In the network shown in Figure 11, pooling
operation is applied separately to each feature map (notice that, due
to this, we get three output maps from three input maps).
Figure 11: Pooling applied to Rectified Feature Maps
Figure 12 shows the effect of Pooling on the Rectified Feature Map we received after the ReLU operation in Figure 9 above.
Figure 12: Pooling. Source [10]
The function of Pooling is to progressively reduce the spatial size of the input representation [
4]. In particular, pooling
- makes the input representations (feature dimension) smaller and more manageable
- reduces the number of parameters and computations in the network, therefore, controlling overfitting [4]
- makes the network invariant to small
transformations, distortions and translations in the input image (a
small distortion in input will not change the output of Pooling – since
we take the maximum / average value in a local neighborhood).
- helps us arrive at an almost scale
invariant representation of our image (the exact term is “equivariant”).
This is very powerful since we can detect objects in an image no matter
where they are located (read [18] and [19] for details).
Story so far
Figure 13
So far we have seen how Convolution, ReLU
and Pooling work. It is important to understand that these layers are
the basic building blocks of any CNN. As shown in Figure 13,
we have two sets of Convolution, ReLU & Pooling layers – the 2nd
Convolution layer performs convolution on the output of the first
Pooling Layer using six filters to produce a total of six feature maps.
ReLU is then applied individually on all of these six feature maps. We
then perform Max Pooling operation separately on each of the
six rectified feature maps.
Together these layers extract the useful
features from the images, introduce non-linearity in our network
and reduce feature dimension while aiming to make the features somewhat
equivariant to scale and translation [
18].
The output of the 2nd Pooling Layer acts as an input to the Fully Connected Layer, which we will discuss in the next section.
Fully Connected Layer
The Fully Connected layer is a
traditional Multi Layer Perceptron that uses a softmax activation
function in the output layer (other classifiers like SVM can also be
used, but will stick to softmax in this post). The term “Fully
Connected” implies that every neuron in the previous layer is connected
to every neuron on the next layer. I recommend
reading this post if you are unfamiliar with Multi Layer Perceptrons.
The output from the convolutional and
pooling layers represent high-level features of the input image. The
purpose of the Fully Connected layer is to use these features for
classifying the input image into various classes based on the training
dataset. For example, the image classification task we set out to
perform has four possible outputs as shown in Figure 14 below (note that Figure 14 does not show connections between the nodes in the fully connected layer)
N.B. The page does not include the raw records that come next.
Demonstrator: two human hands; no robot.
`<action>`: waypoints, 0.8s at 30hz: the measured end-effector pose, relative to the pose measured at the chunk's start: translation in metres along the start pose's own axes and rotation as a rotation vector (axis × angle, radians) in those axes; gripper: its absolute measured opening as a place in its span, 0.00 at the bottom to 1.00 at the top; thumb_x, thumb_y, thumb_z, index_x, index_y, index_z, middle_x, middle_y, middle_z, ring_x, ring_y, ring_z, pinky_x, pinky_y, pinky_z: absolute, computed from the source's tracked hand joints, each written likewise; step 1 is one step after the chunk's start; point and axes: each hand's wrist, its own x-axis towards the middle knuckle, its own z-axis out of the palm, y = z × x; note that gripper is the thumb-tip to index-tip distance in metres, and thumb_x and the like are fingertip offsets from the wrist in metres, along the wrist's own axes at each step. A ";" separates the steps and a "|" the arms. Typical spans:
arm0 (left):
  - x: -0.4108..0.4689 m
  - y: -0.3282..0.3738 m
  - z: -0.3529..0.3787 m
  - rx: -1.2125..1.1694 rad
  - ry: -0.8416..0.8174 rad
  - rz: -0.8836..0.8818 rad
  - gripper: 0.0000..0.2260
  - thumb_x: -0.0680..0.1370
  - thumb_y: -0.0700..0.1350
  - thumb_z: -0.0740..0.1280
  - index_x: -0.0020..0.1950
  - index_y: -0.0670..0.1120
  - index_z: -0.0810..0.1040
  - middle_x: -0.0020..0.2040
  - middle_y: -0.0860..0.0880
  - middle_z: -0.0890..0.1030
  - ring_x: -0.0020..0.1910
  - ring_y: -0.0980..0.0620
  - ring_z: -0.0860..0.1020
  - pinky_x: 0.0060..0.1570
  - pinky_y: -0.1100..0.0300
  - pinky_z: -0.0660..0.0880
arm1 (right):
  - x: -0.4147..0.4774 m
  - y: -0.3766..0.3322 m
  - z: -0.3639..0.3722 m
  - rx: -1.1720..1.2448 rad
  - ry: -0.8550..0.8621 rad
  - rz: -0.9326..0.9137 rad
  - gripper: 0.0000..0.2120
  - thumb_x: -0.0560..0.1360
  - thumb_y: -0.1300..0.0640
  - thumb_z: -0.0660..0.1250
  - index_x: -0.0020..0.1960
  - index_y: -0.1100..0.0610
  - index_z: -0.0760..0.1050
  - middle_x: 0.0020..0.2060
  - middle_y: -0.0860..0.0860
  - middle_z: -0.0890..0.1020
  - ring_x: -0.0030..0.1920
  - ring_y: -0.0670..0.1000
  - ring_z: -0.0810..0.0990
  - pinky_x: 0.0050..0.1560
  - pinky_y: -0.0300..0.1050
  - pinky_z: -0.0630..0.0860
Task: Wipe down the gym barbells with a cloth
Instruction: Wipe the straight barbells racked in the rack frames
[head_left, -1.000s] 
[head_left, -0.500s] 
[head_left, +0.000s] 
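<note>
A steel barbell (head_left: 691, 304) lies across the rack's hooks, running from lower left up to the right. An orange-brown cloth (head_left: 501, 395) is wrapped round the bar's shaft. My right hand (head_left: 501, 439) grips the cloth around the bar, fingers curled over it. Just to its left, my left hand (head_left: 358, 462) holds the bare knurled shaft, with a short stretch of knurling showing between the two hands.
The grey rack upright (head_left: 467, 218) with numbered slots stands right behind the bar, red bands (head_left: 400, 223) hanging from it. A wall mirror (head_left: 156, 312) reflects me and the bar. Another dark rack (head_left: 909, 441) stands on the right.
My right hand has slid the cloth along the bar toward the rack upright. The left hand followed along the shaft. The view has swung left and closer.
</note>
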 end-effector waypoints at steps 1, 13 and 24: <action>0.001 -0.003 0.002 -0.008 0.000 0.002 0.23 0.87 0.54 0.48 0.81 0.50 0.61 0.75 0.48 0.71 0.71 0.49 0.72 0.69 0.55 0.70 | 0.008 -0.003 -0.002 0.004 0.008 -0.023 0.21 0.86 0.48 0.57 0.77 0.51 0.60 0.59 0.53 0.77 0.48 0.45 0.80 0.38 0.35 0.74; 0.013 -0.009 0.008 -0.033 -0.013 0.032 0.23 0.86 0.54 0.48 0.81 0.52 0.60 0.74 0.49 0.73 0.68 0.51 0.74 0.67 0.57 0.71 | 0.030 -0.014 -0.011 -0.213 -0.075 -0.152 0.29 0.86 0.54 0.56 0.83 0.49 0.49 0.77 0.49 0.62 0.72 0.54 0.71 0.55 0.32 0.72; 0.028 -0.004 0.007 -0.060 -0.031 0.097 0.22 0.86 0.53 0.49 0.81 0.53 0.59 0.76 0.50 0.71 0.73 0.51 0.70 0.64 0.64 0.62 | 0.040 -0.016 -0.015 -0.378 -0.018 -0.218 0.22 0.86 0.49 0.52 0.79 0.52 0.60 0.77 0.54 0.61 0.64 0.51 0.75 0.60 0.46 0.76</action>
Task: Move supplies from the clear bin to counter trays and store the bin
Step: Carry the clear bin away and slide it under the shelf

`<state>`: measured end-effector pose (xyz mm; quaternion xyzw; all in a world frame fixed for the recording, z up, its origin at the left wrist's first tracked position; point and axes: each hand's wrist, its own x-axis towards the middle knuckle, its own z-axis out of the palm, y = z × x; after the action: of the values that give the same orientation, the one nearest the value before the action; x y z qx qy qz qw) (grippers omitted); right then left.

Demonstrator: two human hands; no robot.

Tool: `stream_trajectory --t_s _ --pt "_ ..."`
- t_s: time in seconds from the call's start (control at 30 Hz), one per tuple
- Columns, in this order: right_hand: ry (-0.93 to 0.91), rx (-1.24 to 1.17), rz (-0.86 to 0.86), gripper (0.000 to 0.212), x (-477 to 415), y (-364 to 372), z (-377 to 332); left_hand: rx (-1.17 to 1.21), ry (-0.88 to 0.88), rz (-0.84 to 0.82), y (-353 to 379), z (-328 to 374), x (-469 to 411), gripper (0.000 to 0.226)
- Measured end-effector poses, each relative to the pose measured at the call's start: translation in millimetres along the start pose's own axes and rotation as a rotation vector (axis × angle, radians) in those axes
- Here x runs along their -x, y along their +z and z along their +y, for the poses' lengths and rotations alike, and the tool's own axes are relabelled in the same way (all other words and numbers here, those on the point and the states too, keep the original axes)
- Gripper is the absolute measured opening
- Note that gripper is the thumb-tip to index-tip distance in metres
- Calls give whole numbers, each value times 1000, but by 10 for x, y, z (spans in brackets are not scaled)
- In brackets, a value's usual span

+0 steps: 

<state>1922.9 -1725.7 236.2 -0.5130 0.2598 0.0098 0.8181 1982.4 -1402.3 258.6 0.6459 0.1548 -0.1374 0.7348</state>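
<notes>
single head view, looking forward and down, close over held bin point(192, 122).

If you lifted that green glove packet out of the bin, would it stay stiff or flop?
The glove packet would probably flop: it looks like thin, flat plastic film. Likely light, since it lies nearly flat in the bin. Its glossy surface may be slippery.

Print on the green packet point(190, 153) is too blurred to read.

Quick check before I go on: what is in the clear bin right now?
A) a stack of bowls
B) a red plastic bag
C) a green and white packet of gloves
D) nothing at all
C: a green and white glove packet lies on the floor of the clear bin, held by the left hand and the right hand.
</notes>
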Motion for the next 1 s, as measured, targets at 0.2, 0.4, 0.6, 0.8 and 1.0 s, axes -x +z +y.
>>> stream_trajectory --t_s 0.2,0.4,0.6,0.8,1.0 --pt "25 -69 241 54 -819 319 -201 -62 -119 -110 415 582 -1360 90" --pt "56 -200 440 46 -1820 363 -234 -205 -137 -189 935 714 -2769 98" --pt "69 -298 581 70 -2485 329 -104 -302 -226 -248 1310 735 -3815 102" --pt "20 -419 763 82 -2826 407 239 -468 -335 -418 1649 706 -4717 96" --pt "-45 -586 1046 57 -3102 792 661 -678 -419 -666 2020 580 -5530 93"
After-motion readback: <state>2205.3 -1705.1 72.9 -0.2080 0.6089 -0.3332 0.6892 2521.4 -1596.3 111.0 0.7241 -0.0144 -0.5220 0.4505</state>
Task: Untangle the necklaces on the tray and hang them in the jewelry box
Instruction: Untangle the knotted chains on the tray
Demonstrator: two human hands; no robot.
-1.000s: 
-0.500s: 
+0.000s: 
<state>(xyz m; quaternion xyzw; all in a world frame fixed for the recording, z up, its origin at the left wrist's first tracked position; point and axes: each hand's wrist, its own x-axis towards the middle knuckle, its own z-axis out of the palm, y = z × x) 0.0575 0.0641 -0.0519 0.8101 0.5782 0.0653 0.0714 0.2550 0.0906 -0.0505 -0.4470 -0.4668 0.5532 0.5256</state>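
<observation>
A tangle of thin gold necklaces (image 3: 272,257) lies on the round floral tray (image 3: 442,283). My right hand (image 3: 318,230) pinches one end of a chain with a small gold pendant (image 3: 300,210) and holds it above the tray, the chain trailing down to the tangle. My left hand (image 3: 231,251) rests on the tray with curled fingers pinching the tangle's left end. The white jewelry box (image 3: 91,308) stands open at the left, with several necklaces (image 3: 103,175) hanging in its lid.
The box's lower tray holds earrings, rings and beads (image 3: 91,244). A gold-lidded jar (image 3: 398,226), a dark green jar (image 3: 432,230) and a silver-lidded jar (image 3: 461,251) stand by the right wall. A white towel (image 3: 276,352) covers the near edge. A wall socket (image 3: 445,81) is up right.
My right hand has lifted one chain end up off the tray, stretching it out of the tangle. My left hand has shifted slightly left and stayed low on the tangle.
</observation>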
Figure 14: Fully Connected Layer -each node is connected to every other node in the adjacent layer
Apart from classification, adding a
fully-connected layer is also a (usually) cheap way of learning
non-linear combinations of these features. Most of the features from
convolutional and pooling layers may be good for the classification
task, but combinations of those features might be even better [
11].
The sum of output probabilities from the Fully Connected Layer is 1. This is ensured by using the
Softmax
as the activation function in the output layer of the Fully Connected
Layer. The Softmax function takes a vector of arbitrary real-valued
scores and squashes it to a vector of values between zero and one that
sum to one.
Putting it all together – Training using Backpropagation
As discussed above, the Convolution +
Pooling layers act as Feature Extractors from the input image while
Fully Connected layer acts as a classifier.
Note that in Figure 15 below, since the input image is a boat, the target probability is 1 for Boat class and 0 for other three classes, i.e.
- Input Image = Boat
- Target Vector = [0, 0, 1, 0]
Figure 15: Training the ConvNet
The overall training process of the Convolution Network may be summarized as below:
- Step1: We initialize all filters and parameters / weights with random values
- Step2: The
network takes a training image as input, goes through the forward
propagation step (convolution, ReLU and pooling operations along with
forward propagation in the Fully Connected layer) and finds the output
probabilities for each class.
- Lets say the output probabilities for the boat image above are [0.2, 0.4, 0.1, 0.3]
- Since weights are randomly assigned for the first training example, output probabilities are also random.
- Step3: Calculate the total error at the output layer (summation over all 4 classes)
- Total Error = ∑ ½ (target probability – output probability) ²
- Step4: Use Backpropagation to calculate the gradients of the error with respect to all weights in the network and use gradient descent to update all filter values / weights and parameter values to minimize the output error.
- The weights are adjusted in proportion to their contribution to the total error.
- When the same image is input again,
output probabilities might now be [0.1, 0.1, 0.7, 0.1], which is closer
to the target vector [0, 0, 1, 0].
- This means that the network has learnt to classify this particular image correctly by adjusting its weights / filters such that the output error is reduced.
- Parameters like number of filters,
filter sizes, architecture of the network etc. have all been fixed
before Step 1 and do not change during training process – only the
values of the filter matrix and connection weights get updated.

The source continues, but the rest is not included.